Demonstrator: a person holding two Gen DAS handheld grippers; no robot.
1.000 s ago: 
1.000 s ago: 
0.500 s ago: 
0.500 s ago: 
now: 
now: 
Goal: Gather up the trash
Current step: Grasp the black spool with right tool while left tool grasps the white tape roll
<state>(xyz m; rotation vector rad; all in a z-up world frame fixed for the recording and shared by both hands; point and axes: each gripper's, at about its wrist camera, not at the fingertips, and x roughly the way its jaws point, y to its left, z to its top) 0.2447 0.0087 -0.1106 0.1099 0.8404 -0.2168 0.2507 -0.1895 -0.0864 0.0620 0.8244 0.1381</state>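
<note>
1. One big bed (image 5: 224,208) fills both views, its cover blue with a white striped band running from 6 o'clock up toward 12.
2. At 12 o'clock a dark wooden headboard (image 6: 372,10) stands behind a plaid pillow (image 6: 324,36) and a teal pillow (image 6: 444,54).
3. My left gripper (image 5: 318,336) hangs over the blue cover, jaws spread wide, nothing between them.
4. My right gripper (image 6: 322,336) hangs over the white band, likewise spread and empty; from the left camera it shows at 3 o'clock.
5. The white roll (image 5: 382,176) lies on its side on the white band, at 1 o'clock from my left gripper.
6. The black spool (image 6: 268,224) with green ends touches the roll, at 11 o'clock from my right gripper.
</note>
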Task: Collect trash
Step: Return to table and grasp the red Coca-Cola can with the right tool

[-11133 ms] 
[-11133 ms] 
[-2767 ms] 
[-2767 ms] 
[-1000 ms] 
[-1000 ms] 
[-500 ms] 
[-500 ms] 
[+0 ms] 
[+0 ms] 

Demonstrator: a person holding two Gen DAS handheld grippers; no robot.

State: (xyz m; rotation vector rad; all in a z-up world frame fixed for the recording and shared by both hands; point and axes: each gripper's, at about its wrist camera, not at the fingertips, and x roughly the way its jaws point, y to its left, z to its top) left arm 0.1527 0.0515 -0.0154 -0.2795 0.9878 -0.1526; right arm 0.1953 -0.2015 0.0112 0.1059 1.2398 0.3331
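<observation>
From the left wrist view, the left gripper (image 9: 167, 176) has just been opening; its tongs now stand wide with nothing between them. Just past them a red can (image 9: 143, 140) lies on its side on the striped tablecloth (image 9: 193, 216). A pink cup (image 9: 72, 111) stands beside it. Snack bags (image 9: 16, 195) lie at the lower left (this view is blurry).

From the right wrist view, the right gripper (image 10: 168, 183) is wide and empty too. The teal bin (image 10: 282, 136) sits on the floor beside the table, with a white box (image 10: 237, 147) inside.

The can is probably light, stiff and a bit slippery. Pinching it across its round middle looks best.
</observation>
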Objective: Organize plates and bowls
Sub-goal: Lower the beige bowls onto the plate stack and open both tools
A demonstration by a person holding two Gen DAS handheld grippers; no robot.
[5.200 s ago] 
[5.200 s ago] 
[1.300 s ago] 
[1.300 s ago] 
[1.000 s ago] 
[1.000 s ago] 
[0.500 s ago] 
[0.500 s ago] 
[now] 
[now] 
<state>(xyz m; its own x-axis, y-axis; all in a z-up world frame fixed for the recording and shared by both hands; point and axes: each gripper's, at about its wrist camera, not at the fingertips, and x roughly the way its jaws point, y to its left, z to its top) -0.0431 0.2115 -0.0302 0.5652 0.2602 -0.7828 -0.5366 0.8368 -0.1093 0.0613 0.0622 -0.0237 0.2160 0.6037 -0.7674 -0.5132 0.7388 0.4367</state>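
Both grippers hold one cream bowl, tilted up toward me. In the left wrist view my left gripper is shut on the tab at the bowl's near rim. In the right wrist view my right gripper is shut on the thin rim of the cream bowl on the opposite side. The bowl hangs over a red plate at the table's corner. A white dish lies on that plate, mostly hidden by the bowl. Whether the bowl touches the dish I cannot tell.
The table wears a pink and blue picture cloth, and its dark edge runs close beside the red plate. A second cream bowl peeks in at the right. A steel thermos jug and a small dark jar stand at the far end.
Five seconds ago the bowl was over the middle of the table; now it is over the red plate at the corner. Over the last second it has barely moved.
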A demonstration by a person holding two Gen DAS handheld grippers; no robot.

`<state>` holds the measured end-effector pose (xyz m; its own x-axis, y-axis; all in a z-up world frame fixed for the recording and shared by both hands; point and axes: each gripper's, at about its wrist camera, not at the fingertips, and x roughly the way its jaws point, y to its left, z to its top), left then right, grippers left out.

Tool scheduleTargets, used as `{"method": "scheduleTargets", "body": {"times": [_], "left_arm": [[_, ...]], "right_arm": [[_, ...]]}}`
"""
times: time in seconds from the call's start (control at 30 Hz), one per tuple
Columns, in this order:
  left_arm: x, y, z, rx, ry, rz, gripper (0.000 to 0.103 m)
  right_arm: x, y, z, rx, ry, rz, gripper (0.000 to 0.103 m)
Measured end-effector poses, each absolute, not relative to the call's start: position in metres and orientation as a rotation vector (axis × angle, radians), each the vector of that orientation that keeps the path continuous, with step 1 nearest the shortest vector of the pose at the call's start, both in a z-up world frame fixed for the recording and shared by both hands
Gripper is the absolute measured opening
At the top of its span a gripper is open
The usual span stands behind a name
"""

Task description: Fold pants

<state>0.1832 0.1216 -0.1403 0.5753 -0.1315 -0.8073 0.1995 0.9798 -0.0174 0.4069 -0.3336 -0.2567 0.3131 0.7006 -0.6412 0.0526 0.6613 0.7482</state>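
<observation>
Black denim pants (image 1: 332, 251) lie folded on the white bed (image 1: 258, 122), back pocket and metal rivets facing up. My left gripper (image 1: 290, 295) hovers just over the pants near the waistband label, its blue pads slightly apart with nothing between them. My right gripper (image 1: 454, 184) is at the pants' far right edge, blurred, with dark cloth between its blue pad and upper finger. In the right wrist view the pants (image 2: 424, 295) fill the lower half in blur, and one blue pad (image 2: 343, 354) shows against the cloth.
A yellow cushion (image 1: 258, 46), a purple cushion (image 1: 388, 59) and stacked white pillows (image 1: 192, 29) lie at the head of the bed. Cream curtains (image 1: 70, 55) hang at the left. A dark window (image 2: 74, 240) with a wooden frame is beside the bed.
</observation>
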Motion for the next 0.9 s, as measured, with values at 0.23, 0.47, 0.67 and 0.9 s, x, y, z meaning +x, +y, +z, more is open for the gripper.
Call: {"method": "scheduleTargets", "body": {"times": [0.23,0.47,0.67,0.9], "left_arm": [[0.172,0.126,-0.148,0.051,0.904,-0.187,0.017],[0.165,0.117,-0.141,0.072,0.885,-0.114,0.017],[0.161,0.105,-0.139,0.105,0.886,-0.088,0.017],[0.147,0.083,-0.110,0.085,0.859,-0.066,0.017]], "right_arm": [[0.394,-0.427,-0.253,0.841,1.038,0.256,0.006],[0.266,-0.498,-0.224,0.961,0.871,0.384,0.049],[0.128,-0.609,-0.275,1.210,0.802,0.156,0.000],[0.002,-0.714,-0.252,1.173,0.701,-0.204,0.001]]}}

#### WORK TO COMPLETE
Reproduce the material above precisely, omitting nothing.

#### ANSWER AREA
Demonstrator: a person holding two Gen DAS handheld grippers; no robot.
1.000 s ago: 
1.000 s ago: 
0.500 s ago: 
0.500 s ago: 
now: 
now: 
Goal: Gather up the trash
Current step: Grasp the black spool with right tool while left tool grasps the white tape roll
<state>(xyz m; rotation vector rad; all in a z-up world frame fixed for the recording and shared by both hands; point and axes: each gripper's, at about its wrist camera, not at the fingertips, and x roughly the way its jaws point, y to its left, z to its top) 0.2447 0.0087 -0.1106 0.1099 0.8404 -0.2168 0.2507 -0.1895 -0.0864 0.0620 0.8244 0.1381</state>
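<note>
1. One big bed (image 5: 224,208) fills both views, its cover blue with a white striped band running from 6 o'clock up toward 12.
2. At 12 o'clock a dark wooden headboard (image 6: 372,10) stands behind a plaid pillow (image 6: 324,36) and a teal pillow (image 6: 444,54).
3. My left gripper (image 5: 318,336) hangs over the blue cover, jaws spread wide, nothing between them.
4. My right gripper (image 6: 322,336) hangs over the white band, likewise spread and empty; from the left camera it shows at 3 o'clock.
5. The white roll (image 5: 382,176) lies on its side on the white band, at 1 o'clock from my left gripper.
6. The black spool (image 6: 268,224) with green ends touches the roll, at 11 o'clock from my right gripper.
</note>
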Task: Collect trash
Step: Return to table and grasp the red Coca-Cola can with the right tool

[-11133 ms] 
[-11133 ms] 
[-2767 ms] 
[-2767 ms] 
[-1000 ms] 
[-1000 ms] 
[-500 ms] 
[-500 ms] 
[+0 ms] 
[+0 ms] 

Demonstrator: a person holding two Gen DAS handheld grippers; no robot.

State: (xyz m; rotation vector rad; all in a z-up world frame fixed for the recording and shared by both hands; point and axes: each gripper's, at about its wrist camera, not at the fingertips, and x roughly the way its jaws point, y to its left, z to its top) left arm 0.1527 0.0515 -0.0154 -0.2795 0.9878 -0.1526; right arm 0.1953 -0.2015 0.0112 0.1059 1.2398 0.3331
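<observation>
From the left wrist view, the left gripper (image 9: 167, 176) has just been opening; its tongs now stand wide with nothing between them. Just past them a red can (image 9: 143, 140) lies on its side on the striped tablecloth (image 9: 193, 216). A pink cup (image 9: 72, 111) stands beside it. Snack bags (image 9: 16, 195) lie at the lower left (this view is blurry).

From the right wrist view, the right gripper (image 10: 168, 183) is wide and empty too. The teal bin (image 10: 282, 136) sits on the floor beside the table, with a white box (image 10: 237, 147) inside.

The can is probably light, stiff and a bit slippery. Pinching it across its round middle looks best.
</observation>
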Objective: Organize plates and bowls
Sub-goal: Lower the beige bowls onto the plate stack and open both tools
A demonstration by a person holding two Gen DAS handheld grippers; no robot.
[5.200 s ago] 
[5.200 s ago] 
[1.300 s ago] 
[1.300 s ago] 
[1.000 s ago] 
[1.000 s ago] 
[0.500 s ago] 
[0.500 s ago] 
[now] 
[now] 
<state>(xyz m; its own x-axis, y-axis; all in a z-up world frame fixed for the recording and shared by both hands; point and axes: each gripper's, at about its wrist camera, not at the fingertips, and x roughly the way its jaws point, y to its left, z to its top) -0.0431 0.2115 -0.0302 0.5652 0.2602 -0.7828 -0.5366 0.8368 -0.1093 0.0613 0.0622 -0.0237 0.2160 0.6037 -0.7674 -0.5132 0.7388 0.4367</state>
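Both grippers hold one cream bowl, tilted up toward me. In the left wrist view my left gripper is shut on the tab at the bowl's near rim. In the right wrist view my right gripper is shut on the thin rim of the cream bowl on the opposite side. The bowl hangs over a red plate at the table's corner. A white dish lies on that plate, mostly hidden by the bowl. Whether the bowl touches the dish I cannot tell.
The table wears a pink and blue picture cloth, and its dark edge runs close beside the red plate. A second cream bowl peeks in at the right. A steel thermos jug and a small dark jar stand at the far end.
Five seconds ago the bowl was over the middle of the table; now it is over the red plate at the corner. Over the last second it has barely moved.
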A demonstration by a person holding two Gen DAS handheld grippers; no robot.

`<state>` holds the measured end-effector pose (xyz m; its own x-axis, y-axis; all in a z-up world frame fixed for the recording and shared by both hands; point and axes: each gripper's, at about its wrist camera, not at the fingertips, and x roughly the way its jaws point, y to its left, z to its top), left then right, grippers left out.

Tool scheduleTargets, used as `{"method": "scheduleTargets", "body": {"times": [_], "left_arm": [[_, ...]], "right_arm": [[_, ...]]}}`
"""
times: time in seconds from the call's start (control at 30 Hz), one per tuple
Columns, in this order:
  left_arm: x, y, z, rx, ry, rz, gripper (0.000 to 0.103 m)
  right_arm: x, y, z, rx, ry, rz, gripper (0.000 to 0.103 m)
Measured end-effector poses, each absolute, not relative to the call's start: position in metres and orientation as a rotation vector (axis × angle, radians), each the vector of that orientation that keeps the path continuous, with step 1 nearest the shortest vector of the pose at the call's start, both in a z-up world frame fixed for the recording and shared by both hands
Gripper is the absolute measured opening
At the top of its span a gripper is open
The usual span stands behind a name
"""

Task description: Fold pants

<state>0.1832 0.1216 -0.1403 0.5753 -0.1315 -0.8073 0.1995 0.9798 -0.0174 0.4069 -0.3336 -0.2567 0.3131 0.7006 -0.6412 0.0526 0.6613 0.7482</state>
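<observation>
Black denim pants (image 1: 332, 251) lie folded on the white bed (image 1: 258, 122), back pocket and metal rivets facing up. My left gripper (image 1: 290, 295) hovers just over the pants near the waistband label, its blue pads slightly apart with nothing between them. My right gripper (image 1: 454, 184) is at the pants' far right edge, blurred, with dark cloth between its blue pad and upper finger. In the right wrist view the pants (image 2: 424, 295) fill the lower half in blur, and one blue pad (image 2: 343, 354) shows against the cloth.
A yellow cushion (image 1: 258, 46), a purple cushion (image 1: 388, 59) and stacked white pillows (image 1: 192, 29) lie at the head of the bed. Cream curtains (image 1: 70, 55) hang at the left. A dark window (image 2: 74, 240) with a wooden frame is beside the bed.
</observation>
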Motion for the next 0.9 s, as measured, with values at 0.23, 0.47, 0.67 and 0.9 s, x, y, z meaning +x, +y, +z, more is open for the gripper.
Call: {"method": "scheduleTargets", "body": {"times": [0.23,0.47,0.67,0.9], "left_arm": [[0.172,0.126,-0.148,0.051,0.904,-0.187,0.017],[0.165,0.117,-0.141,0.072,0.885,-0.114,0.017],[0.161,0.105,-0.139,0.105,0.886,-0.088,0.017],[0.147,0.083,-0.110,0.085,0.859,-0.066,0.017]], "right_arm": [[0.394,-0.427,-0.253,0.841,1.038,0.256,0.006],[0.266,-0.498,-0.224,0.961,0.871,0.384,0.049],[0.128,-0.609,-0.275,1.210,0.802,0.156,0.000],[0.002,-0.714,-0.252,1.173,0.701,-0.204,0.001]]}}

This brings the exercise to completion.